28 Tem 2018 11:39
Son Güncelleme: 24 Kas 2018 02:46
Yavuz Bingöl'den çok konuşulacak röportaj: Gazeteci kalkıp da Erdoğancı mısın? diye sorunca...
Geçtiğimiz yıllarda siyasi duruşu nedeniyle eleştirilerin hedefi olan ünlü sanatçı Yavuz Bingöl yine çok konuşulacak açıklamalarda bulundu.
Şarkıcı Yavuz Bingöl, tüm sol liderlerin ve sol adına politika
yapan herkesin çalıştay başlatması gerektiğini söyleyerek, "Dünyada
hiçbir yerde yok artık solcular. Yoklar yoklar yoklar! Tüm dünyada
sol hasta şu an. Hepsi hasta. O hastalıklı bölgenin oradan alınması
gerekiyor. Niye yoklar?" dedi.
Bingöl, devamıdna, "Valla çok tespitim var ama söylemek istemiyorum. Eleştiriye de gelemiyorlar, polemik oluyor sonra" sözlerini sarf etti.
Türkücü Bingöl, 24 Haziran'da gidilecek Cumhurbaşkanlığı ve 27. Dönem Milletvekili Genel Seçimleri'nde Cumhurbaşkanı Tayyip Erdoğan'ı desteklediğini belirterek, " Sonuna kadar Erdoğancıyım. Hatta lütfen burayı büyük harfle yaz; FERİŞTAHIYIM... Ben Erdoğan’ı seviyorum. Oyumu da Erdoğan’a vereceğim seçimlerde" sözlerinden sonra hakkında yapılan eleştirilere tepki gösterdi.
"Benim gibi müzik yolunda insanların gönlüne girmiş bir adama, sanki uzaydan gelmişim, garip bir yaratıkmışım gibi davranmaya değer miydi?" diye soran Bingöl, "Herkesin bir siyasi görüşü var. Ben inandığım şeyi söyleyemeyecek miyim?" ifadesini kullandı.
Posta'dan Oya Çınar'ın sorularını yanıtlayan Bingöl'ün açıklaması şöyle:
"Memleketim nasılsa ben de öyleyim"
Kişisel gündeminizde neler var şu ara? Nasıl hissediyorsunuz?
Bu aralar duygusalım. 19 Ağustos’ta kızımı evlendiriyorum. Çok şükür tanıyan herkesin çok sevdiği, kıymetli bir çocuk yetiştirdik. Daha çok annesi tabii, sağ olsun. Onun dışında memleket gibiyim. Memleket nasılsa ben de öyleyim.
Memleketin durumu nasıl?
Valla önümüzde yeni bir dönem başlıyor. Yeni sistem vatana millete hayırlı olsun. Bence iyi oldu. Her şey daha hızlı ilerleyecek. Bürokrasinin hantallığından kurtuldu ülke. Her sistemin zaafları vardır ama kervan yolda düzülür derler.

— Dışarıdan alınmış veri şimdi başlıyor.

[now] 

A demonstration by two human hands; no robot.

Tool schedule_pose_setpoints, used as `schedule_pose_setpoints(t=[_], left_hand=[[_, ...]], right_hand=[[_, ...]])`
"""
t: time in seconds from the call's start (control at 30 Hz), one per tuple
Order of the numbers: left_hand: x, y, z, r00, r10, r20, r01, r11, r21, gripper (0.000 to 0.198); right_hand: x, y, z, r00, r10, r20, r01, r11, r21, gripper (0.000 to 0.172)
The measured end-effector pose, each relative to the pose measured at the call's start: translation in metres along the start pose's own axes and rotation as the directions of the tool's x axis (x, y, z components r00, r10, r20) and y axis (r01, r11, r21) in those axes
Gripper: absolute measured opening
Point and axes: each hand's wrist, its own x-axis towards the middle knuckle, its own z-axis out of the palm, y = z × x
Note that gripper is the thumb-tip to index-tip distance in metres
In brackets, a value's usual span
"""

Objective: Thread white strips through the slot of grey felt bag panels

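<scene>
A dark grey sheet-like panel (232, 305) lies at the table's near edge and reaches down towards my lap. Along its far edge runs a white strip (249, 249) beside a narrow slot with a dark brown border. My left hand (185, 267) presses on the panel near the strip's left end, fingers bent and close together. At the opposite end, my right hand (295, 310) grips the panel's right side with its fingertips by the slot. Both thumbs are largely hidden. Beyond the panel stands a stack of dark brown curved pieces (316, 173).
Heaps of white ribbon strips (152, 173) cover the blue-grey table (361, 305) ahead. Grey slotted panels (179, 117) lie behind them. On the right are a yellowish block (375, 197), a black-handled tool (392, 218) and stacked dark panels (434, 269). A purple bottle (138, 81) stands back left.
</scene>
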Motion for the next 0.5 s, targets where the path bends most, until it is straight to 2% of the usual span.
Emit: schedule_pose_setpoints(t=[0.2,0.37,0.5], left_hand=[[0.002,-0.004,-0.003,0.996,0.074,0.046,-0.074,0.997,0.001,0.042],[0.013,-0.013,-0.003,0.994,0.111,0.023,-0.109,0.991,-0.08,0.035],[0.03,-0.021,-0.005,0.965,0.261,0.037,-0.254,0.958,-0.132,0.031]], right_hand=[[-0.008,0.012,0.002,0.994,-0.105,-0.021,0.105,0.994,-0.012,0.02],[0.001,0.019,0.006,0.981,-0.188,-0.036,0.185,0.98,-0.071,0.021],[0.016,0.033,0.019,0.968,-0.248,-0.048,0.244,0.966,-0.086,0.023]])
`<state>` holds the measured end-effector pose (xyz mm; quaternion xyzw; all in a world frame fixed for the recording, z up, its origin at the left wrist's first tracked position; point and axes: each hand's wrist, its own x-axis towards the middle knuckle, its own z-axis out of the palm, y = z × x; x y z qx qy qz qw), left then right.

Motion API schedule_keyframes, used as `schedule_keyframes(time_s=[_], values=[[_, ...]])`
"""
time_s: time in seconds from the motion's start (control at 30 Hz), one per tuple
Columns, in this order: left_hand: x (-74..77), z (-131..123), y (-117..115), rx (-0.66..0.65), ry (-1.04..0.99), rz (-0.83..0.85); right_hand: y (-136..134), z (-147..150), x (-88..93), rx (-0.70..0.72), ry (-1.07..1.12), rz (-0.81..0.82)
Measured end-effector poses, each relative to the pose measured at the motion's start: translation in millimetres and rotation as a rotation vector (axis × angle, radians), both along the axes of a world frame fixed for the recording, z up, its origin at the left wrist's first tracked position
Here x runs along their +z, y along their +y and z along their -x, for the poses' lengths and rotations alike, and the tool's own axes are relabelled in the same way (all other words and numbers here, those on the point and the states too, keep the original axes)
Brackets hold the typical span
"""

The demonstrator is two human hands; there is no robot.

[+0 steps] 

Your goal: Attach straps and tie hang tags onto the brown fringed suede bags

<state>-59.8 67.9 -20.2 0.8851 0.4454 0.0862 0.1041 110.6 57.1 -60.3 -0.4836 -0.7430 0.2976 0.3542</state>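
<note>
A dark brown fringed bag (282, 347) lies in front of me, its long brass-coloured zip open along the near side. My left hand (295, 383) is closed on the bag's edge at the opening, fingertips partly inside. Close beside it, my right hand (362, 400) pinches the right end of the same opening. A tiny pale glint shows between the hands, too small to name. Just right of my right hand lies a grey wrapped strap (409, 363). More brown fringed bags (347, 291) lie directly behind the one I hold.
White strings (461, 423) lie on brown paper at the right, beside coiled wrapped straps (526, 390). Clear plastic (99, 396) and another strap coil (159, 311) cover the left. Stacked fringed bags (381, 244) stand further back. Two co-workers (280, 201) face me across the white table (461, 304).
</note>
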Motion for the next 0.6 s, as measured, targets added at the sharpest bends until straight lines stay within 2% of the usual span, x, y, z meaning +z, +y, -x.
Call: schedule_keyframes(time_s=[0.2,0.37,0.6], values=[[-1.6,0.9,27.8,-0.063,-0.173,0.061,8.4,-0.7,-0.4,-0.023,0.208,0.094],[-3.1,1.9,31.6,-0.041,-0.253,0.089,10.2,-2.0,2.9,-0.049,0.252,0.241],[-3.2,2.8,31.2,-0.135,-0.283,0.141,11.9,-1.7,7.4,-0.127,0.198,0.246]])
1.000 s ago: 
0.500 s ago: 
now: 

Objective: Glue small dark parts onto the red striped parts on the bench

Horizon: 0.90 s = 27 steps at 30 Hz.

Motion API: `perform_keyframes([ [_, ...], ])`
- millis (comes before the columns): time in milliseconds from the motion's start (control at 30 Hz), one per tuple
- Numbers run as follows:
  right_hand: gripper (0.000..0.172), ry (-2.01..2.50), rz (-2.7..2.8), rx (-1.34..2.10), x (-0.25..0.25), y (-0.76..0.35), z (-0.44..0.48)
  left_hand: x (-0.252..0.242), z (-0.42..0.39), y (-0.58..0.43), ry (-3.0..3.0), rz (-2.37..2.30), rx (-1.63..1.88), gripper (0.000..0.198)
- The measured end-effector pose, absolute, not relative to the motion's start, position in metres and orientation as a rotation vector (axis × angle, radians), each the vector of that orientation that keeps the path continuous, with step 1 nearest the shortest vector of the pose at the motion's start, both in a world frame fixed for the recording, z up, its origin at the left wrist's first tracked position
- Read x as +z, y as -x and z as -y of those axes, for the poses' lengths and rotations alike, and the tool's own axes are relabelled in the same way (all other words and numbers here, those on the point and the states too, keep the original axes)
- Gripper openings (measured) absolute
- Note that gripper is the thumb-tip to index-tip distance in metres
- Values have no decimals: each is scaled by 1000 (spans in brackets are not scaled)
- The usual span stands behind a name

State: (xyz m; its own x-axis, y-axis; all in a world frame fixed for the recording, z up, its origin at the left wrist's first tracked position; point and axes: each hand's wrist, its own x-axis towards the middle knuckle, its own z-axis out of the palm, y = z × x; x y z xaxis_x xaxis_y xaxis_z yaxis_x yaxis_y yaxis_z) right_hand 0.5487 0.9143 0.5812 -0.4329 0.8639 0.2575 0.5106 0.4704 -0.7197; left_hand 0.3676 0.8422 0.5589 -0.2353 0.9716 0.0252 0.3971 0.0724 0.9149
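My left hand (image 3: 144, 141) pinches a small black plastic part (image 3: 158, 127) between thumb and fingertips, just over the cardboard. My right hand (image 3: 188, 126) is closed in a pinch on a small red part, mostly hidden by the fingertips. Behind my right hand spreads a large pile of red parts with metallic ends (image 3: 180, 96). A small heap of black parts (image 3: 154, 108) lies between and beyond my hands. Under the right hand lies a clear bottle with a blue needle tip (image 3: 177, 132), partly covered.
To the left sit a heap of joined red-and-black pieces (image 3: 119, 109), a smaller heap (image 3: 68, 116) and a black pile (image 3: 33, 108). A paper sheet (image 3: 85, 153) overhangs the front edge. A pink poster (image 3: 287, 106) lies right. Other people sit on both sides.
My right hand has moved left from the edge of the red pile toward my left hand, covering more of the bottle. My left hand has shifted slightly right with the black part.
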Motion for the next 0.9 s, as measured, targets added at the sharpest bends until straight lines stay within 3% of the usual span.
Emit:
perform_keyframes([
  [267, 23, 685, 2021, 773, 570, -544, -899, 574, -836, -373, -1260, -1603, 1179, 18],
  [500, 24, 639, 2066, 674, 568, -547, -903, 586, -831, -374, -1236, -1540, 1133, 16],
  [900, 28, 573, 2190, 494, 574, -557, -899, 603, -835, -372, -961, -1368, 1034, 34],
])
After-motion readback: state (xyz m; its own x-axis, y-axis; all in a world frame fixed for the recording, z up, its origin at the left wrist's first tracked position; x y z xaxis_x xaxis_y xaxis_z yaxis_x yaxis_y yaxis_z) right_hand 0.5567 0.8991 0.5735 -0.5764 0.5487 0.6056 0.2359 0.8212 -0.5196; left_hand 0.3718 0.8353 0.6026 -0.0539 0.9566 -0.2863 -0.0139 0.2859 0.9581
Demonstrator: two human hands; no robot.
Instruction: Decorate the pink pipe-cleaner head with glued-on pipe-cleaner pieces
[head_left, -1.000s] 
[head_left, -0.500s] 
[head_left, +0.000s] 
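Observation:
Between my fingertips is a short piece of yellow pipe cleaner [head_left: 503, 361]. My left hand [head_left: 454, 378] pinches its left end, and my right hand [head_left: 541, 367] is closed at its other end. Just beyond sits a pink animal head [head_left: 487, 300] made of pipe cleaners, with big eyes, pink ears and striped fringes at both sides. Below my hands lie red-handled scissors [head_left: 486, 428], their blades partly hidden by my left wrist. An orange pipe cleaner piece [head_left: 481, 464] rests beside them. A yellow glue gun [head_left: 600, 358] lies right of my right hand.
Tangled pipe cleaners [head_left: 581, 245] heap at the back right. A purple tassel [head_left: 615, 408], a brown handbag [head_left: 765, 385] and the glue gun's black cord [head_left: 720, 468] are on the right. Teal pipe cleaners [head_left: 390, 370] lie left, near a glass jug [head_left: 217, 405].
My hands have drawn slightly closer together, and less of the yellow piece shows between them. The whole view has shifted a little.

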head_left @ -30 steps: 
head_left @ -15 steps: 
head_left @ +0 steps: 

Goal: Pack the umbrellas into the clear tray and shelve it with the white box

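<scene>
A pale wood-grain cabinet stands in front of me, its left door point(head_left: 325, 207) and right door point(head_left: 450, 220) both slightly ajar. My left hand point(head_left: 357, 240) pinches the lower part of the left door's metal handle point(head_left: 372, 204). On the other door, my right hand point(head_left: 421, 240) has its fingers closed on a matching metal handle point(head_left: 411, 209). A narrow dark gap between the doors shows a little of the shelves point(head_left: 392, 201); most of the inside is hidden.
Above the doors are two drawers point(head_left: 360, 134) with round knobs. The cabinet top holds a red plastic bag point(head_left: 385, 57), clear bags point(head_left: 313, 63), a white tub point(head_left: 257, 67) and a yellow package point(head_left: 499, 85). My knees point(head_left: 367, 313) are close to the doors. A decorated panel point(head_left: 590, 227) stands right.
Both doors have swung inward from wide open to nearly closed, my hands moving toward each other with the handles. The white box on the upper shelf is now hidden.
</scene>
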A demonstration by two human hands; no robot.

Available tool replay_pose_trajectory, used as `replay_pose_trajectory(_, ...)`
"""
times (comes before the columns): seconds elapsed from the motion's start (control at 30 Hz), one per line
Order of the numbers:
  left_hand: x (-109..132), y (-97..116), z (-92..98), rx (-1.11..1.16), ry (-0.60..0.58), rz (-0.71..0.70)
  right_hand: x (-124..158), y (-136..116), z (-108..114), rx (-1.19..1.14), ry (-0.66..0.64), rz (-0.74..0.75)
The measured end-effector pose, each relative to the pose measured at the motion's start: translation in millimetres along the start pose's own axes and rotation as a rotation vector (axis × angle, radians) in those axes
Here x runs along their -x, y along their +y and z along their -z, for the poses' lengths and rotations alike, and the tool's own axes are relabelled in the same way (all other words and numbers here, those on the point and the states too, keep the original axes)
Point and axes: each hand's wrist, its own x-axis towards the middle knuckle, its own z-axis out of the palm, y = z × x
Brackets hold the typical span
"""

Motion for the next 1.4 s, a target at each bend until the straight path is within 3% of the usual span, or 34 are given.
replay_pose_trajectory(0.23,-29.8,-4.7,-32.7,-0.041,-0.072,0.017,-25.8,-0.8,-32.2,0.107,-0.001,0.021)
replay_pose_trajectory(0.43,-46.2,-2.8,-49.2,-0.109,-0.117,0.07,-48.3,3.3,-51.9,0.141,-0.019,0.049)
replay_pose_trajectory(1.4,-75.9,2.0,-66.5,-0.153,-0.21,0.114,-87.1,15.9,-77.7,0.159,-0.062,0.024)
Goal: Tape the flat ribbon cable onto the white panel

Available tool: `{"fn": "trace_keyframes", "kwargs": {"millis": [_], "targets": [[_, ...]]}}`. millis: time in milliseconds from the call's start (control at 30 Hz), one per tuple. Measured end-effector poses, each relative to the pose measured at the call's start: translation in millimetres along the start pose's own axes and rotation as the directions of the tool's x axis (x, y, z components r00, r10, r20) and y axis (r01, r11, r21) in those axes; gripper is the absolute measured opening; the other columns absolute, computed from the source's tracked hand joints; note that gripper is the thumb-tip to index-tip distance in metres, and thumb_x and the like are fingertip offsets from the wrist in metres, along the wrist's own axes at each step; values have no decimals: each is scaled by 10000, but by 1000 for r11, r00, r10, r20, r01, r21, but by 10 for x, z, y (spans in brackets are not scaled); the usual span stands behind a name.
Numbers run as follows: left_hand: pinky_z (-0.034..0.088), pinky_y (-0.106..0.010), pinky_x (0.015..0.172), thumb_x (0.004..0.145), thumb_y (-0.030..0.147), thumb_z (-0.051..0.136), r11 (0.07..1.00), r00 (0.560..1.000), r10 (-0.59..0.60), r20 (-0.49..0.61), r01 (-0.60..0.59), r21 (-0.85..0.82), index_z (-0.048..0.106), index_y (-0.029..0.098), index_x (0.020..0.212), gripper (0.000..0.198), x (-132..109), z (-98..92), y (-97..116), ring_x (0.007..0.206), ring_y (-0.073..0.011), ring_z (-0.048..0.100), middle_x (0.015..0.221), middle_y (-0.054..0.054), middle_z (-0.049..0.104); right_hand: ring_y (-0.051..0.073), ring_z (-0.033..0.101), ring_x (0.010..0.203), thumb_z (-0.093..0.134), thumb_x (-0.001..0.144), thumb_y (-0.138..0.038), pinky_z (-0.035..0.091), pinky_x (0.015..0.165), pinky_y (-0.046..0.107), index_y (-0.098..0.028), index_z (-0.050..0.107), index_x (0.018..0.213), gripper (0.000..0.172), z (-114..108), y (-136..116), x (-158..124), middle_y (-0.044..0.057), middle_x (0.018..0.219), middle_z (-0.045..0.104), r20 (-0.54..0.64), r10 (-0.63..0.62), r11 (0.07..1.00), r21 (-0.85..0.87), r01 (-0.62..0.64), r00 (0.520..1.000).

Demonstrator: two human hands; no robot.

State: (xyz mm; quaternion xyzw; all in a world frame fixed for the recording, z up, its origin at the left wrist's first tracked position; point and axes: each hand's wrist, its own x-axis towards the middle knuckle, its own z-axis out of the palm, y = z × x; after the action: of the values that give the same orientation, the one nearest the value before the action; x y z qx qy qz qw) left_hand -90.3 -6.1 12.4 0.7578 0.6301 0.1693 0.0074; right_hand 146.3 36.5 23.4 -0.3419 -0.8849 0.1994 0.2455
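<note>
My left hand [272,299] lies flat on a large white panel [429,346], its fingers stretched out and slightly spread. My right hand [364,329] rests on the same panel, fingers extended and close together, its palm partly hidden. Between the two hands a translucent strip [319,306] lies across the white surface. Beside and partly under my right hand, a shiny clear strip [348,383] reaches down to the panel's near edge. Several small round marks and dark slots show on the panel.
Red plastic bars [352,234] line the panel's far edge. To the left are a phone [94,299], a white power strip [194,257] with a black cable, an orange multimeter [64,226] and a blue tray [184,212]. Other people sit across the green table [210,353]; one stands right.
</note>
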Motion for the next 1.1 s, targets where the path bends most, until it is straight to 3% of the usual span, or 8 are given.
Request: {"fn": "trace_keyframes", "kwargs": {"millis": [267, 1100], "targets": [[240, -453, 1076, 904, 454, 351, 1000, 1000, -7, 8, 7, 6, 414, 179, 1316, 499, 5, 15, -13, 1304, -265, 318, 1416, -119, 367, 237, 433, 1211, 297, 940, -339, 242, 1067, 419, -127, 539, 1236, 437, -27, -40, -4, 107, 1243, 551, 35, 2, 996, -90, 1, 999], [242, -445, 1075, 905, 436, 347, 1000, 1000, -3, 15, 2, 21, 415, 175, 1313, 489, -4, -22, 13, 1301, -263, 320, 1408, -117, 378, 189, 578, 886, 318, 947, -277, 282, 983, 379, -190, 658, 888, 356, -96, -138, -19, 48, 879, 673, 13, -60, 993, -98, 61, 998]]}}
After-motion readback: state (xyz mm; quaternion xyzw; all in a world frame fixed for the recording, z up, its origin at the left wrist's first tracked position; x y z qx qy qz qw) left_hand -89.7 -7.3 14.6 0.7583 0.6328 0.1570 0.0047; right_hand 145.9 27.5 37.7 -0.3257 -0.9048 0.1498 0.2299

Eleştiriye açık mısınız? Neden insanlar sizi eleştirince sitem ediyorsunuz?
Aslında eleştiriye açığım. İnsanları dinlemeyi severim. Bir insanı dinlemeli sonra da saçmaladığını düşünüyorsak şayet, “Saçmalıyorsun” demeliyiz. 30 yıldır bağlama çalıyorum, hâlâ müzikte kendimi bir yere koymam. Her gün yeni bir şey öğreniyorum. Ama haksız yere üzerime gelindiğinde üzülüyorum.
Her şey Ahmet Hakan’ın röportajıyla başladı. Ondan sonra müzisyen Yavuz Bingöl gitti yerine sürekli siyasi söylemlerde bulunan bir Yavuz Bingöl geldi.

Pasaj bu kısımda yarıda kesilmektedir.